[PATCH] x86/CPU/AMD: Prevent reset reasons from being retained among boots

Rong Zhang posted 1 patch 2 weeks, 5 days ago
Documentation/arch/x86/amd-debugging.rst |  3 +++
arch/x86/kernel/cpu/amd.c                | 25 +++++++++++++++++++++---
2 files changed, 25 insertions(+), 3 deletions(-)
[PATCH] x86/CPU/AMD: Prevent reset reasons from being retained among boots
Posted by Rong Zhang 2 weeks, 5 days ago
The S5_RESET_STATUS register is parsed on boot and printed to kmsg.
However, this could sometimes be misleading and lead to users wasting a
lot of time on meaningless debugging for two reasons:

* Some bits are never cleared by hardware. It's the software's
responsibility to clear them as per the Processor Programming Reference
(see Link:).

* Some rare hardware-initiated platform resets do not update the
register at all.

In both cases, a previous reboot could leave its trace in the register,
resulting in users seeing unrelated reboot reasons while debugging
random reboots afterward.

Clearing all reason bits solves the issue. Since all reason bits are
write-1-to-clear and we must preserve all other bits, this is done by
writing the read value back to the register.
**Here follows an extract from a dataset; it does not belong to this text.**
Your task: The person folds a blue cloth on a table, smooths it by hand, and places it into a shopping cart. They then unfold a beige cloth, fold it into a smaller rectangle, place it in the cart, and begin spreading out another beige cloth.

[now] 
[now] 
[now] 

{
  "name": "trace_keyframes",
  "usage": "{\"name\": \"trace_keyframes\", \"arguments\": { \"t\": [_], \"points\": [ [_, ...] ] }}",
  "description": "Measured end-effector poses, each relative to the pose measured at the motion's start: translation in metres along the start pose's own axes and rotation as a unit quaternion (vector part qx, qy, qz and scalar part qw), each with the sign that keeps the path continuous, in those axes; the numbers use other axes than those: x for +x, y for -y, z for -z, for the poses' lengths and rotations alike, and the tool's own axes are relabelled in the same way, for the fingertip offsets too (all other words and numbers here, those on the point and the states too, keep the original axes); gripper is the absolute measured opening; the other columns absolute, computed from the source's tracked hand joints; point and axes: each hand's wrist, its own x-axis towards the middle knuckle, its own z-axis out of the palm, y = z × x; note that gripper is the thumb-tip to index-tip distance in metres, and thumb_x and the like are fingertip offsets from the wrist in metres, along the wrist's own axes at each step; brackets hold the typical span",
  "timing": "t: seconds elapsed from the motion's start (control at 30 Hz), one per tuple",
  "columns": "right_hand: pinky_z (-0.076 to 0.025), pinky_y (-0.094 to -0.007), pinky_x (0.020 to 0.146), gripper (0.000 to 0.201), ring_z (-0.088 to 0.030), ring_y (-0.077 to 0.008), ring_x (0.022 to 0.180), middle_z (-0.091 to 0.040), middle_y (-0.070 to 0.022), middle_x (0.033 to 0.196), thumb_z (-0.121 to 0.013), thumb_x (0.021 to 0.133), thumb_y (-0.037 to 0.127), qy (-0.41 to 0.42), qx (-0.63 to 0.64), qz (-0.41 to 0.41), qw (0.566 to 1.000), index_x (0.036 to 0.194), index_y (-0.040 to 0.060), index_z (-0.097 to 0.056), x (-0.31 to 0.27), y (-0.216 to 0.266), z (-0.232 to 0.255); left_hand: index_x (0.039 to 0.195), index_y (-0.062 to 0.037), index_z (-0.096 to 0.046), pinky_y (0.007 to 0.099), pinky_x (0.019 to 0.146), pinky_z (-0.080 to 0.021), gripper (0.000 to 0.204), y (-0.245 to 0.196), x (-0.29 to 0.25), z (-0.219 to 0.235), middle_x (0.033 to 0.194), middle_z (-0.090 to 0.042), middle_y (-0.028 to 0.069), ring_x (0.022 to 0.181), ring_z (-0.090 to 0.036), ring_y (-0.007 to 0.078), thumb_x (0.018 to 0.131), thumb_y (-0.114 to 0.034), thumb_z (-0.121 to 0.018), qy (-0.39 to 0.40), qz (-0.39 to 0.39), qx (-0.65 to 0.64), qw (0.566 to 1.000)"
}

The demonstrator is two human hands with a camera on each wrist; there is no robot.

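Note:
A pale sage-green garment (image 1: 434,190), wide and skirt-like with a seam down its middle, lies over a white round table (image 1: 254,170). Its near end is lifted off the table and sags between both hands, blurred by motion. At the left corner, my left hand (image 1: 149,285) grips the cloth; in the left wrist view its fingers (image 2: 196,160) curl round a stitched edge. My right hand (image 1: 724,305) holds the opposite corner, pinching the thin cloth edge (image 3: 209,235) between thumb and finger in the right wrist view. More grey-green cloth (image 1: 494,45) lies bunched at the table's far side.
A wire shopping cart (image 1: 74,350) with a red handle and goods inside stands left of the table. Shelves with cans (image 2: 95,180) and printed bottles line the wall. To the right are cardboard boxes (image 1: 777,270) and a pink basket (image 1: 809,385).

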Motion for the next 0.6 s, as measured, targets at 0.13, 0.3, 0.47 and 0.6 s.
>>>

A debug message with the cleared register value is also printed to help
distinguish between non-reason bits set and present reserved values
defined in the future.

Fixes: ab8131028710 ("x86/CPU/AMD: Print the reason for the last reset")
Link: https://bugzilla.kernel.org/show_bug.cgi?id=206537#attach_303991
Signed-off-by: Rong Zhang <i@rong.moe>
---
 Documentation/arch/x86/amd-debugging.rst |  3 +++
 arch/x86/kernel/cpu/amd.c                | 25 +++++++++++++++++++++---
 2 files changed, 25 insertions(+), 3 deletions(-)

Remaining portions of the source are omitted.